Journal politique 1939-1943
Le premier tome du Journal politique du comte Galeazzo Ciano qui vient de paraître dans une excellente traduction, préfacé par l’écrivain suisse bien connu Sven Stelling-Michaud, constitue une importante contribution à l’histoire de l’avant-guerre et de la guerre. On sait dans quelles circonstances romanesques ce journal put être sauvé des Allemands et comment la femme de l’ancien ministre des Affaires étrangères de Mussolini réussit à le dissimuler au cours de son passage en Suisse. La nouvelle du sauvetage de ce précieux document illumina, paraît-il, le visage du condamné à mort quelques heures avant son exécution.
Le comte Galeazzo Ciano, gendre du dictateur italien, paya, ainsi, chèrement la politique d’aventure à laquelle il s’était associé par ambition personnelle. Il était, cependant, trop fin pour n’avoir pas discerné à temps à quels abîmes elle menait son pays. Ciano avait, grâce aux relations de son père avec le Duce, à sa vive intelligence, à son physique avantageux, fait une brillante et rapide carrière. Il n’avait pas hésité à se faire le serviteur docile, et presque jusqu’au bout, loyal, de l’homme qui, par son cynisme, par son aveuglement, par son mépris total de la liberté et des puissances qui la défendaient, ruina son pays, et réduisit à néant des années entières d’efforts de reconstitution.

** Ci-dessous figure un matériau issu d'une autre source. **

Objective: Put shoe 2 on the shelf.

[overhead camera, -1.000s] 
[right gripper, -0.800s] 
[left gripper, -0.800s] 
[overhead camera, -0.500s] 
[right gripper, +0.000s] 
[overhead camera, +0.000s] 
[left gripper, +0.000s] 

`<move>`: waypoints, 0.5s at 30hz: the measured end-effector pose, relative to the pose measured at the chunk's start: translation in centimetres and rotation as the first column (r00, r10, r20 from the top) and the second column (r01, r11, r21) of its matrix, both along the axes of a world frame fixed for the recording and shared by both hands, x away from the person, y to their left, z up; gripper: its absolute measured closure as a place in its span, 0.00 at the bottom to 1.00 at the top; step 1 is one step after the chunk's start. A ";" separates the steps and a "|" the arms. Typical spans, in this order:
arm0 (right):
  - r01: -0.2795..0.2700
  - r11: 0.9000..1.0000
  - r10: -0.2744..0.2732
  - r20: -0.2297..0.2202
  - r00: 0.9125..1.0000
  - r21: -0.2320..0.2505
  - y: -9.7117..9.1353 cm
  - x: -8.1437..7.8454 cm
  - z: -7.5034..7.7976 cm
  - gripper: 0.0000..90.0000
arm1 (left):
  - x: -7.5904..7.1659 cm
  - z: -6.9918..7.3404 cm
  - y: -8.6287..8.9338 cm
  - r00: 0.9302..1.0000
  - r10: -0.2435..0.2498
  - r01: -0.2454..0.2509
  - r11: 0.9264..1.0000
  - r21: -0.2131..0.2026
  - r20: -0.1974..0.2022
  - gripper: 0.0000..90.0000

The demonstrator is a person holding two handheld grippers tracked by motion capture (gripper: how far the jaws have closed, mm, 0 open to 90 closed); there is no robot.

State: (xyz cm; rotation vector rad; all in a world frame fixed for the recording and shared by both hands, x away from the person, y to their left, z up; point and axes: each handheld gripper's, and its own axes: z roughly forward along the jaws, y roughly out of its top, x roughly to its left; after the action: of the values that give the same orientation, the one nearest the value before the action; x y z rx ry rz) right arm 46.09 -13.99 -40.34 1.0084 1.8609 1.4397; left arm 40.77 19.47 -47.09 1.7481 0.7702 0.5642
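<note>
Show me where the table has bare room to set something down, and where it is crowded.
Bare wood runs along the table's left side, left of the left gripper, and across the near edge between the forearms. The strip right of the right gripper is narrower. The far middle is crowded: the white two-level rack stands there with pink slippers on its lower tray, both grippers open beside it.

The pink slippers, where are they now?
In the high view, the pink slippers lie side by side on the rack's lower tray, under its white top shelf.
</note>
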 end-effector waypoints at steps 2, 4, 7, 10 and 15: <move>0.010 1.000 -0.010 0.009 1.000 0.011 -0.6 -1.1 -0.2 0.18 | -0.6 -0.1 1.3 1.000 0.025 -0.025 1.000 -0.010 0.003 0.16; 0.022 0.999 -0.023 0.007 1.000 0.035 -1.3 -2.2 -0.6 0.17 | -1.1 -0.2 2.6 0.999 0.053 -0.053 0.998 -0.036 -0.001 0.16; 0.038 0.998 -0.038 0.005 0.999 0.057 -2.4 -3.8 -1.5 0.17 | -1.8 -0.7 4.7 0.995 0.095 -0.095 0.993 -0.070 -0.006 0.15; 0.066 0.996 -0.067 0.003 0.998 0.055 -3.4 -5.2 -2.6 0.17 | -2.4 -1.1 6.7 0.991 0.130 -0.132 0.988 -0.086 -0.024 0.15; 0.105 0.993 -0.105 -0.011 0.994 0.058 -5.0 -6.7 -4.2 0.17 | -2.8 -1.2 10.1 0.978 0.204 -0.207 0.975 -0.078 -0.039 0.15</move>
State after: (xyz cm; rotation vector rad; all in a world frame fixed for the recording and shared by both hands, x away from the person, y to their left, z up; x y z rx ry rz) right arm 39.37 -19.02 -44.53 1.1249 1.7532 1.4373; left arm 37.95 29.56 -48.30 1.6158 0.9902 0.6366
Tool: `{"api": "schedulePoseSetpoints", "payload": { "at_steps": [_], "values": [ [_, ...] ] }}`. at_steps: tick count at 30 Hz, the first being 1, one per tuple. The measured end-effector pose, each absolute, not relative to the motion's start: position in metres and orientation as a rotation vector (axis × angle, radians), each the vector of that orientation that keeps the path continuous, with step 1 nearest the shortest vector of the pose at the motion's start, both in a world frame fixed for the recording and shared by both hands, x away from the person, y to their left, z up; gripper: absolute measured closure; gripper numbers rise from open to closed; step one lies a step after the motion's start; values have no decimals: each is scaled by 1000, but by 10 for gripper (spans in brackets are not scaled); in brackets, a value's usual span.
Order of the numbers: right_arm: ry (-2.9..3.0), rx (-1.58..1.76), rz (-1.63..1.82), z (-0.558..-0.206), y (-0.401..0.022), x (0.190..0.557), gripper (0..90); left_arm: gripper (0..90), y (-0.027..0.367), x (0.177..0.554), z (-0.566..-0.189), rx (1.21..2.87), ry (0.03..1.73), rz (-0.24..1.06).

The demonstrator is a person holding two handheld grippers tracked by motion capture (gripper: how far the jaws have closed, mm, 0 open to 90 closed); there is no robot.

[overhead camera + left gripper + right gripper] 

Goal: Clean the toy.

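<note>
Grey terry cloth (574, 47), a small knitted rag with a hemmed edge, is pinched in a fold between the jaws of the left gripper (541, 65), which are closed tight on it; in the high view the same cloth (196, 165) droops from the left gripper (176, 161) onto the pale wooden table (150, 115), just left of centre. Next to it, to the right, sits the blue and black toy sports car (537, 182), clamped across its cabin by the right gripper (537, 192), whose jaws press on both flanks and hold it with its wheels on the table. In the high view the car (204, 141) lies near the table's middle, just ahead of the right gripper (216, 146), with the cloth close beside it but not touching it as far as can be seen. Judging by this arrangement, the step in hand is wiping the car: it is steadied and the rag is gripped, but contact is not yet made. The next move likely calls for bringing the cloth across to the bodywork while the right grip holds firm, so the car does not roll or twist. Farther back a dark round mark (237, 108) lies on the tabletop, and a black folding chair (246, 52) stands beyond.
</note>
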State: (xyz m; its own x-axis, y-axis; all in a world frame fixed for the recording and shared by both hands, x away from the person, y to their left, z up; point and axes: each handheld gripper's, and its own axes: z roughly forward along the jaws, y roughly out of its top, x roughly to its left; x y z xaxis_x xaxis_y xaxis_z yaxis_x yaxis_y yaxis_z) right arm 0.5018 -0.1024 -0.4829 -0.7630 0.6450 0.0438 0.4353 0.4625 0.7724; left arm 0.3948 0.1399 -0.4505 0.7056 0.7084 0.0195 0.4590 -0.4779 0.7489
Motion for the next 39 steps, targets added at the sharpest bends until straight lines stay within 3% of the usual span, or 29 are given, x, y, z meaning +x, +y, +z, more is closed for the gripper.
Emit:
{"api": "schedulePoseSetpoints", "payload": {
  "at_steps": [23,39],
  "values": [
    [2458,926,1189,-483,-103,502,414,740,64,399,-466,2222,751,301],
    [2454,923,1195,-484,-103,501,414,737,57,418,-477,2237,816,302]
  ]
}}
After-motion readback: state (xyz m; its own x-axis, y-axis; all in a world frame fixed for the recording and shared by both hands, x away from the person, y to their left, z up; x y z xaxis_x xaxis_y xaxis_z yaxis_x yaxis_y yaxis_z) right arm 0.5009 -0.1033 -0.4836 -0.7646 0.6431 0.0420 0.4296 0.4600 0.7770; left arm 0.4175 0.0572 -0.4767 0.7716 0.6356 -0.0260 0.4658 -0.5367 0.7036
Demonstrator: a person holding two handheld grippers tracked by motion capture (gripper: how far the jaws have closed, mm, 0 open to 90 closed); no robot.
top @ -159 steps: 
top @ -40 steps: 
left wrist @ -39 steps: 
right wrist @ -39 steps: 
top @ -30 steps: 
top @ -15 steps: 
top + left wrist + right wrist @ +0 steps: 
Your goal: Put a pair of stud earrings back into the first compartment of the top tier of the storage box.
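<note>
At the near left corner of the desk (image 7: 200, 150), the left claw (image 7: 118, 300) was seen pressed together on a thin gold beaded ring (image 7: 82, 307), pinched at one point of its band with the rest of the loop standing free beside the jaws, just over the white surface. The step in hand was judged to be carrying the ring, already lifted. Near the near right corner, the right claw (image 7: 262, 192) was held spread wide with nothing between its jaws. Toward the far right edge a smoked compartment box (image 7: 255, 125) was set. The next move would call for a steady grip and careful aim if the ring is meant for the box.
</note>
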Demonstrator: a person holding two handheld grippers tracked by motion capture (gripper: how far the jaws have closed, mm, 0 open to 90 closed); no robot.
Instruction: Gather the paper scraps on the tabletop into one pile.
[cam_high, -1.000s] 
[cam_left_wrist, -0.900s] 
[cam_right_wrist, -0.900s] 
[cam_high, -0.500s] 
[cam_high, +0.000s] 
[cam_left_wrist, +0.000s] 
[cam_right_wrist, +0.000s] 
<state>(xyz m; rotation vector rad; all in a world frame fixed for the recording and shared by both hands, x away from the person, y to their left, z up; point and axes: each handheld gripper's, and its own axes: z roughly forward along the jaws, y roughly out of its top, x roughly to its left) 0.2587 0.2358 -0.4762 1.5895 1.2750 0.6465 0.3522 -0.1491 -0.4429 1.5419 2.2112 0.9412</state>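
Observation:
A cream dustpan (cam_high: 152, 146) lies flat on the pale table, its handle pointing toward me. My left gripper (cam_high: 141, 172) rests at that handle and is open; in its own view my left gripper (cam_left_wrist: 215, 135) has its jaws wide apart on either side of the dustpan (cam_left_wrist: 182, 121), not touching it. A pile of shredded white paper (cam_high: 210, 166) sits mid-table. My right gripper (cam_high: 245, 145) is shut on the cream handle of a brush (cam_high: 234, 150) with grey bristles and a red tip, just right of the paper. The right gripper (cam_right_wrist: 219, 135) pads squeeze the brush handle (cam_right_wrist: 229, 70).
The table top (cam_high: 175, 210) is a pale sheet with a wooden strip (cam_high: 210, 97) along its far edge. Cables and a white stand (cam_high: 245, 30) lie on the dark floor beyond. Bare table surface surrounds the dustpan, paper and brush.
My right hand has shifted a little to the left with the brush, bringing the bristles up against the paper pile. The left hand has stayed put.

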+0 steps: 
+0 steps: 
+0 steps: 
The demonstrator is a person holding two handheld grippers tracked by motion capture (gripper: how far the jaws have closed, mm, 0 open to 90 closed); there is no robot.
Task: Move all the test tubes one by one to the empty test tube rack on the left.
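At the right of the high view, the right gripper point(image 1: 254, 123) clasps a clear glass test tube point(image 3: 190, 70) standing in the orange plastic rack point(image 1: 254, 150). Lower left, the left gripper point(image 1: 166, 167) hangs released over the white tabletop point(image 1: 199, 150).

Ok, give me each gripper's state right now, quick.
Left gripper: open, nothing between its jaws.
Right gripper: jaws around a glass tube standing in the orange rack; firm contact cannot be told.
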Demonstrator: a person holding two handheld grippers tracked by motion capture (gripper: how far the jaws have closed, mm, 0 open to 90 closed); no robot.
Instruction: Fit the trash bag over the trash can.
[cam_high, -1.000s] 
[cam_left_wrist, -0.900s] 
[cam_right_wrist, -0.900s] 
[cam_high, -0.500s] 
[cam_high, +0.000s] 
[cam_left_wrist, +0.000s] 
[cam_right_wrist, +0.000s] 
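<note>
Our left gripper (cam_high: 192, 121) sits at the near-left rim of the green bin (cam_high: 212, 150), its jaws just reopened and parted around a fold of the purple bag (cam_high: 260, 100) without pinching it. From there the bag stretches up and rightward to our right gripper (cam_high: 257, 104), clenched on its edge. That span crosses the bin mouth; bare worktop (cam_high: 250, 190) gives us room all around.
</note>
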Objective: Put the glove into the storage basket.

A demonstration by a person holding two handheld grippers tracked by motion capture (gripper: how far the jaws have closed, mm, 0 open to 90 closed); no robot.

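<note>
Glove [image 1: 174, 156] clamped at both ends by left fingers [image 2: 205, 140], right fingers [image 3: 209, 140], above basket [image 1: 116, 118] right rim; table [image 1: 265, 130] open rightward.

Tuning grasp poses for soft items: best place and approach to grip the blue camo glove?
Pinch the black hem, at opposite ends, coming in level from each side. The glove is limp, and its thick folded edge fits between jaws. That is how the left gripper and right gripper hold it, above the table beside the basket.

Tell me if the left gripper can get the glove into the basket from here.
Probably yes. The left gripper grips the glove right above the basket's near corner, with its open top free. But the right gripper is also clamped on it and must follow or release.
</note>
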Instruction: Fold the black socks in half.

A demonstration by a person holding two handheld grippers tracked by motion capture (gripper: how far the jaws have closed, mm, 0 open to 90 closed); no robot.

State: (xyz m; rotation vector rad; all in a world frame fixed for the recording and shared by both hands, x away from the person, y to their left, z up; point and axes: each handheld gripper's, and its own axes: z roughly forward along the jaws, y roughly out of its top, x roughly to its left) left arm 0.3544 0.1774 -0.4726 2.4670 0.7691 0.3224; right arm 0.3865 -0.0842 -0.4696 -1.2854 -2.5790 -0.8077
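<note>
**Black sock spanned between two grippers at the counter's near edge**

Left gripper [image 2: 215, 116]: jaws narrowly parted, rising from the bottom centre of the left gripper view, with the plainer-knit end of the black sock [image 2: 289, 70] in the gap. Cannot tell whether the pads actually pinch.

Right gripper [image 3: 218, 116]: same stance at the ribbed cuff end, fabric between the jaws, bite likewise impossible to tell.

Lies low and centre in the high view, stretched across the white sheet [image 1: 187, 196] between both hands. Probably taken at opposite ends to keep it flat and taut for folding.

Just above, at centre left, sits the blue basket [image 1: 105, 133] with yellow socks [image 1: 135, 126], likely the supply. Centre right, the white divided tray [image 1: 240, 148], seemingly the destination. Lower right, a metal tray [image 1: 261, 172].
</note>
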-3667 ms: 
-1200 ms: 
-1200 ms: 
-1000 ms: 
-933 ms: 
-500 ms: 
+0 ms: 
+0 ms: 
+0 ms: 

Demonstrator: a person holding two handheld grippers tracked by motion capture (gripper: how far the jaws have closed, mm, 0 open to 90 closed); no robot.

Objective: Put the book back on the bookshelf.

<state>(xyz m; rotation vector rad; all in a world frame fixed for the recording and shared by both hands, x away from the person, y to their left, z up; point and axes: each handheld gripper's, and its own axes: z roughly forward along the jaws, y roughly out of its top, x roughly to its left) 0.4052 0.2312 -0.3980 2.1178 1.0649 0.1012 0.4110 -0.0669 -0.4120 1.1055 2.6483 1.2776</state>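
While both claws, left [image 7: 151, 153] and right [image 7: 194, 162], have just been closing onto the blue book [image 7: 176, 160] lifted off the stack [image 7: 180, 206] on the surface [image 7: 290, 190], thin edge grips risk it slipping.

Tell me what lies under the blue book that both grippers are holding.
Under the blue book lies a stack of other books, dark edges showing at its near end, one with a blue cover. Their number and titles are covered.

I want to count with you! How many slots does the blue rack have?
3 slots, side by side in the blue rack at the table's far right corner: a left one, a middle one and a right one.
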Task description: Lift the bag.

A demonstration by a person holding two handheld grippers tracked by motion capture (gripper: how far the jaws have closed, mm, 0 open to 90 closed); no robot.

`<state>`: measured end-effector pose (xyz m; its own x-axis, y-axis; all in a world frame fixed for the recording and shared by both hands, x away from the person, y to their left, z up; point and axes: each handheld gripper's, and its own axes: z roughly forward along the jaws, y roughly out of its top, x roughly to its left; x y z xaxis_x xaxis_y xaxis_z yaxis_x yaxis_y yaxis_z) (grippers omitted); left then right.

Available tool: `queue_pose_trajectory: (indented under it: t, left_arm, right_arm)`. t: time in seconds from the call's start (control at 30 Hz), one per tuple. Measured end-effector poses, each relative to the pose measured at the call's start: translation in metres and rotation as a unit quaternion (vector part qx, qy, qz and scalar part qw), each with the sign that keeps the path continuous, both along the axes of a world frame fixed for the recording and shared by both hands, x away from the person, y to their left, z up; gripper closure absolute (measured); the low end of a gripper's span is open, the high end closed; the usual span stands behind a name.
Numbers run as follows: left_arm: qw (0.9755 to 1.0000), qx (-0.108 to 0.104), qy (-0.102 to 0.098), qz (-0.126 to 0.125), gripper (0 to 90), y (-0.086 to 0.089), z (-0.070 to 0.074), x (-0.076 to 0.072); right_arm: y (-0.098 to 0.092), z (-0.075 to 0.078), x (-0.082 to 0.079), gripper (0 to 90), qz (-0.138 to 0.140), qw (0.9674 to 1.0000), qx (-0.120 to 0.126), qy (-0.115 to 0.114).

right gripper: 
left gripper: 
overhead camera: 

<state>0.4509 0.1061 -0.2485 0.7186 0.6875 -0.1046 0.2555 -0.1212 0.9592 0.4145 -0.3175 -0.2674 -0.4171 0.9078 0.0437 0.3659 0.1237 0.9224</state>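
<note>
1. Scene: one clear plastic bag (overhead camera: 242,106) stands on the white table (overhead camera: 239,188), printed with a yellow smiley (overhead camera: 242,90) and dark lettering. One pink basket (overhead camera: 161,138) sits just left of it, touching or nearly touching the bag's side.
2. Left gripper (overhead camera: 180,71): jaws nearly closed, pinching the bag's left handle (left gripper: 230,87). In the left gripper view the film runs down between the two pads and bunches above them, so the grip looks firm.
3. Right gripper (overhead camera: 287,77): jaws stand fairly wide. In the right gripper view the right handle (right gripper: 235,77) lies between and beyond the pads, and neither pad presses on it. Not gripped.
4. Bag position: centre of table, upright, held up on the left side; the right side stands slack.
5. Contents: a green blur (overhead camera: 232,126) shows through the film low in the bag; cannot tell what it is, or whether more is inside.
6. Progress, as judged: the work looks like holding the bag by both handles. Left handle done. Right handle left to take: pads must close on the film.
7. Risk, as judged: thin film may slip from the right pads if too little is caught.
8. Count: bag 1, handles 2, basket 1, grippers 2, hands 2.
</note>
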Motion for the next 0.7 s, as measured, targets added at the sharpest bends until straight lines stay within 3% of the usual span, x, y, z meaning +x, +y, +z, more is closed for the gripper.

Quand Mussolini, après les sanctions prises contre l’Italie pendant la guerre d’Abyssinie, lia son sort à celui de l’Allemagne nationale socialiste et prit la tête du mouvement révisionniste de la Baltique à l’Adriatique qui devait conduire l’Italie au Pacte d’acier du 22 mai 1939, Ciano, par légèreté, par orgueil et inexpérience, se fit l’instrument de cette politique néfaste. Il ne tarda pas, cependant, à comprendre quelle faute irréparable avait été commise. Il voua rapidement une véritable haine aux Allemands, car il comprit où les entraînaient des actes inadmissibles tels que l’annexion de la Tchécoslovaquie. Le Journal, dont le premier tome s’arrête le 31 décembre 1940, est du plus puissant intérêt, car il montre, avec une indéniable véracité, par quelles étapes la politique de Mussolini conduisit l’Italie à la catastrophe. Ces notes sont brûlantes de vérité ; Ciano témoigne d’un véritable talent pour portraicturer ses interlocuteurs et les scènes qui précèdent la déclaration de guerre et où il a eu, avec l’ambassadeur de Grande-Bretagne et André François-Poncet, ambassadeur de France, d’ultimes entretiens, ne peuvent être lues sans émotion.